Director: Ellory Elkayem

USA - 2002

    Hoff! Hoff!     


Nothing much happens in the sleepy town of Prosperity. Having blown the entire town budget on a shopping mall that nobody patronizes, the lowlife mayor is looking only to cut his losses by selling the land to developers. The restless denizens of Prosperity waste hours of their lives away listening to the ranting and raving of local radio disc jockey, Harlan (Doug E. Doug), and his endless slew of conspiracy theories involving The Man trying keeping him down and space aliens trying to probe his anus. Law enforcement consists only of Sheriff Sam Parker (Kari Wuhrer!) and the inept Deputy Pete. For the most part, Sheriff Parker’s job consists solely of keeping drunks off the streets and young hooligans off their dirtbikes (as well as off her daughter, Ashley). The Sheriff also has a son, Mike, who spends most of his time visiting his buddy Joshua, proprietor of the exotic spider farm located on the edge of town.

8 Legged FreaksLife in Prosperity hasn’t always been so bleak. The town once thrived on the prospect of discovering gold in Old Man McCormack’s mines; but years of frustration from coming up empty handed have left the tunnels abandoned for many years. When McCormack’s prodigal son, Chris (David Arquette), returns in an attempt to save his hometown from being sold, everyone pretty much ignores his assertions that there is, in fact, gold to be found. (Needless to say, after Ready to Rumble, Chris’ credibility was basically nil.) Prosperity, it appears, is one step away from becoming a ghost town.
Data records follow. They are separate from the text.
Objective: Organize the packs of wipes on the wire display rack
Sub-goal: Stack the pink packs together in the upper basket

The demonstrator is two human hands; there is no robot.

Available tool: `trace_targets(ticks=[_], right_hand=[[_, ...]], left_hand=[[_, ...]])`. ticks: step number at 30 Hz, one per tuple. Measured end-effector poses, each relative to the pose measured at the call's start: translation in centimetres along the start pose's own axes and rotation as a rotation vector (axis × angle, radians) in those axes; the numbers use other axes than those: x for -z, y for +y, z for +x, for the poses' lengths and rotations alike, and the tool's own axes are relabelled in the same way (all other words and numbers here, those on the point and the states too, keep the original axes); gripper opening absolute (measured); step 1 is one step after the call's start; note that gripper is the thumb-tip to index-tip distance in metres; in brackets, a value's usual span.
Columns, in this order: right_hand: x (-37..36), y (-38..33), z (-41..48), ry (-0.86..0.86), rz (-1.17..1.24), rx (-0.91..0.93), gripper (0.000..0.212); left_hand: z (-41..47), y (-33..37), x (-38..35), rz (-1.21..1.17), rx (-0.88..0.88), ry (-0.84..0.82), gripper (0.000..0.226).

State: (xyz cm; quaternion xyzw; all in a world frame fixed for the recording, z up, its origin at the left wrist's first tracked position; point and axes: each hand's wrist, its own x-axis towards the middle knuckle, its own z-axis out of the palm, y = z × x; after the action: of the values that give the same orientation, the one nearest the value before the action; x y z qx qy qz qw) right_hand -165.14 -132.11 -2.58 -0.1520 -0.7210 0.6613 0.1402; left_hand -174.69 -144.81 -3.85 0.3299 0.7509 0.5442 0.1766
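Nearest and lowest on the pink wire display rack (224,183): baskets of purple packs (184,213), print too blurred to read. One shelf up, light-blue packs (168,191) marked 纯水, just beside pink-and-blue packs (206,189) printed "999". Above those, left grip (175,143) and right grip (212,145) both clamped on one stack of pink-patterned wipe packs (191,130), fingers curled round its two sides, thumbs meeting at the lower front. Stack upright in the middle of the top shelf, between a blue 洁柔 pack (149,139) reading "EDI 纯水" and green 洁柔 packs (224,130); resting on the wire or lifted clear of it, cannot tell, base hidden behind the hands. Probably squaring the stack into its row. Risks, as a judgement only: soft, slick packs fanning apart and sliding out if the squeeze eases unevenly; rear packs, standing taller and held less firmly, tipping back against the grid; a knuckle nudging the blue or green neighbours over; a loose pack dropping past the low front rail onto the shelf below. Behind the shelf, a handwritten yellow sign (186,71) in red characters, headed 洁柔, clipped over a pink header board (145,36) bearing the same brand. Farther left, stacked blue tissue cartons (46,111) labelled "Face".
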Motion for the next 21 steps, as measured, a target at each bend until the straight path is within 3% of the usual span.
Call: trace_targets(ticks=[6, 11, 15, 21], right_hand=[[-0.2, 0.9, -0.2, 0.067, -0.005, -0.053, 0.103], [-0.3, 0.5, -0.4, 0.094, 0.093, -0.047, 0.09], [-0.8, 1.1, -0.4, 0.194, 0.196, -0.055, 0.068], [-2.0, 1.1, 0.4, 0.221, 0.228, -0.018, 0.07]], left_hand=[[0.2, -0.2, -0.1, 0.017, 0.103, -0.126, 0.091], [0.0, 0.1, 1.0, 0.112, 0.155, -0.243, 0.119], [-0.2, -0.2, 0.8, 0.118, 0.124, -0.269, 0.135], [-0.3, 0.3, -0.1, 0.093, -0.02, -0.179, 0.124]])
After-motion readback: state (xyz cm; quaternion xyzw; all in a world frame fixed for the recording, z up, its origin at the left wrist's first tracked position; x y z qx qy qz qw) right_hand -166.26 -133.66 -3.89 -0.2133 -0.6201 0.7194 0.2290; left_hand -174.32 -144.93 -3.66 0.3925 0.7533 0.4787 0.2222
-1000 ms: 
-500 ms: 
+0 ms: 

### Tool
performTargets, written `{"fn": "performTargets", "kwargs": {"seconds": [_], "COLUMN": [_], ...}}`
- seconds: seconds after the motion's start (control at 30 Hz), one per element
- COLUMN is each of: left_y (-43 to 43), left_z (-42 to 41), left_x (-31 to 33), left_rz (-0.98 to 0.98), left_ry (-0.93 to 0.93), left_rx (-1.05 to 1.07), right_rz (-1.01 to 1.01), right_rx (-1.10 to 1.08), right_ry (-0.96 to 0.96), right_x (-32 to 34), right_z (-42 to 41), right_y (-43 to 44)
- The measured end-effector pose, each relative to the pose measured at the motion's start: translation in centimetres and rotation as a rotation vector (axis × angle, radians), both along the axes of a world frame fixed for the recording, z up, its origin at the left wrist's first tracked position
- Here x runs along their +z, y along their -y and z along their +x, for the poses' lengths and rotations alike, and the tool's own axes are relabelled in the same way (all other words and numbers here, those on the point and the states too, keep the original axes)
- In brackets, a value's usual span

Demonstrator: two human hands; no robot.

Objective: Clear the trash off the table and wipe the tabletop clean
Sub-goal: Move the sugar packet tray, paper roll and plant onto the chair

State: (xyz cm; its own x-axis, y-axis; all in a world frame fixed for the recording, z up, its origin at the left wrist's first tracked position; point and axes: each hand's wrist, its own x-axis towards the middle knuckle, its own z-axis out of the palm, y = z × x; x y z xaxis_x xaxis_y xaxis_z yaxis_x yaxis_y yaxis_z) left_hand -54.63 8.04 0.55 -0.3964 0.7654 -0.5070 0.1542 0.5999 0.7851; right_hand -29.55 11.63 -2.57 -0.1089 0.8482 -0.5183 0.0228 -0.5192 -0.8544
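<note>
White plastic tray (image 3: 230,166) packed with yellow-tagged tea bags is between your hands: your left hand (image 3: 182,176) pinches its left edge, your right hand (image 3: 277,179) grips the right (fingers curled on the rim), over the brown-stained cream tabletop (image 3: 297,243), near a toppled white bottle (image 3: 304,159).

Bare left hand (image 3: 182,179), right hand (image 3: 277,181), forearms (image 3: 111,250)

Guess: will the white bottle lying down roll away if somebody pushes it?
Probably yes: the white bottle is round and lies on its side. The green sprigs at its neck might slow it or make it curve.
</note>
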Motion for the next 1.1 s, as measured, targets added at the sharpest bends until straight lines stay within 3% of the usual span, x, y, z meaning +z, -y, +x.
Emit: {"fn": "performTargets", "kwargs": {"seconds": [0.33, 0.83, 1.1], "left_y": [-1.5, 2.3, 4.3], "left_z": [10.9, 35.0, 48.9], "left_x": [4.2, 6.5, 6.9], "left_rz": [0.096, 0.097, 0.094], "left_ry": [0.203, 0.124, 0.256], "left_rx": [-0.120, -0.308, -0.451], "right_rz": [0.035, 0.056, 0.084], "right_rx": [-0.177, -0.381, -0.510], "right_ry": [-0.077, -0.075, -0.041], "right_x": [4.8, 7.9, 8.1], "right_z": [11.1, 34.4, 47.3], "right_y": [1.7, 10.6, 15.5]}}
So, how does one go about livening up a settlement teetering on the brink of extinction? Why, simply dump a barrel of toxic waste near the riverbed where Joshua collects crickets to feed his exotic spiders, of course! And what happens to the spiders when they gobble-up said radioactive insects? Well, you’d probably think they’d die. I mean, that is the logical conclusion. But these are the movies, baby! The spiders grow into super-spiders! And not only do they grow, but they also acquire a taste for that less-popular alternative to the other white meat – people! I know what you’re thinking: How could a large group of monstrous super-spiders possibly sneak into town to prey upon the hapless country folk? What’s that? Through the abandoned mine shafts?! Whoda thunk?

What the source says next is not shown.